TASK DIRECTIONS:
Down to the last line, print the data that follows exactly, without its pictures.
• • • • •
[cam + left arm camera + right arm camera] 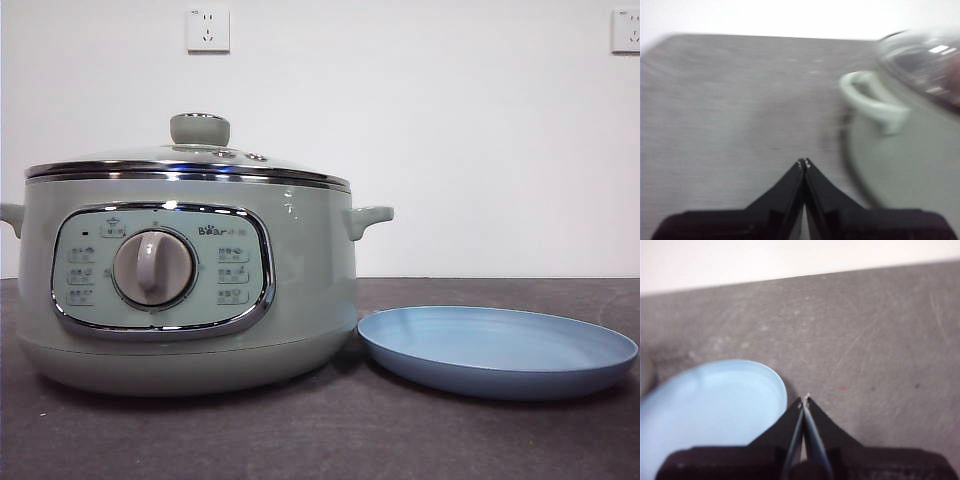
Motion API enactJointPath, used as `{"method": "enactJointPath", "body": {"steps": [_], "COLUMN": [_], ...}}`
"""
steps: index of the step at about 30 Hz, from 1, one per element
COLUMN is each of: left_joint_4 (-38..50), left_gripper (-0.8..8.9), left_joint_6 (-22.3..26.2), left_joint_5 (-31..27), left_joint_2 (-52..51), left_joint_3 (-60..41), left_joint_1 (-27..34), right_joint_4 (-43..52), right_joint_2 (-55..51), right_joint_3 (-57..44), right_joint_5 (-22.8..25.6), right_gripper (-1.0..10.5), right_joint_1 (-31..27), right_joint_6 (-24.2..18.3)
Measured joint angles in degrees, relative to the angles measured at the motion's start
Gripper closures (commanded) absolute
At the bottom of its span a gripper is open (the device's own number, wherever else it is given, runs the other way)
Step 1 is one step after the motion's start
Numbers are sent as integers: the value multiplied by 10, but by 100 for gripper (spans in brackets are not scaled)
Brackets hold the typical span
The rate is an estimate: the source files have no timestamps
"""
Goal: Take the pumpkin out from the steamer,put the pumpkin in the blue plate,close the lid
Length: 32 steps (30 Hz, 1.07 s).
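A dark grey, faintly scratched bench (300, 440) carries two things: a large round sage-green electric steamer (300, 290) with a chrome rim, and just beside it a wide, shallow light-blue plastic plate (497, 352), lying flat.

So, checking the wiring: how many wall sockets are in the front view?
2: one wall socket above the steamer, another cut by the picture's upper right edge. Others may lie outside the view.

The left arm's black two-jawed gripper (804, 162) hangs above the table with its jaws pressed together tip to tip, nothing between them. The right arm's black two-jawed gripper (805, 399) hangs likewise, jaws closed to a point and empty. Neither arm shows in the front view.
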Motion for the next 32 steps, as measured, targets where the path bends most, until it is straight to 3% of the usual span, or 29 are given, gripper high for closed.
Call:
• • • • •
TASK ANSWER:
[cam + left arm camera + right arm camera] 
Motion API enactJointPath, used as `{"method": "enactJointPath", "body": {"steps": [_], "COLUMN": [_], ...}}`
"""
steps: index of the step at about 30 Hz, from 1, one per element
COLUMN is each of: left_joint_4 (-38..50), left_gripper (-0.8..8.9), left_joint_6 (-22.3..26.2), left_joint_5 (-31..27), left_joint_2 (-52..51), left_joint_3 (-60..41), left_joint_1 (-27..34), right_joint_4 (-43..52), right_joint_2 (-55..51), right_joint_3 (-57..44), right_joint_5 (-22.8..25.6), right_gripper (-1.0..10.5), right_joint_1 (-31..27), right_joint_6 (-24.2..18.3)
Measured joint angles in degrees, relative to the angles measured at the motion's start
Gripper closures (commanded) absolute
At the bottom of its span a gripper is open (the device's own number, wherever else it is given, runs the other way)
Step 1 is one step after the motion's start
Numbers are sent as integers: the value multiplied by 10, but by 100 for gripper (spans in brackets are not scaled)
Brackets hold the typical span
The rate is an estimate: the source files have no timestamps
"""
Goal: Take the pumpkin out from the steamer,put the pumpkin in the blue plate,close the lid
Length: 32 steps (30 Hz, 1.07 s).
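A dark grey, faintly scratched bench (300, 440) carries two things: a large round sage-green electric steamer (300, 290) with a chrome rim, and just beside it a wide, shallow light-blue plastic plate (497, 352), lying flat.

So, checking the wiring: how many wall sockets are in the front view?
2: one wall socket above the steamer, another cut by the picture's upper right edge. Others may lie outside the view.

The left arm's black two-jawed gripper (804, 162) hangs above the table with its jaws pressed together tip to tip, nothing between them. The right arm's black two-jawed gripper (805, 399) hangs likewise, jaws closed to a point and empty. Neither arm shows in the front view.
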Motion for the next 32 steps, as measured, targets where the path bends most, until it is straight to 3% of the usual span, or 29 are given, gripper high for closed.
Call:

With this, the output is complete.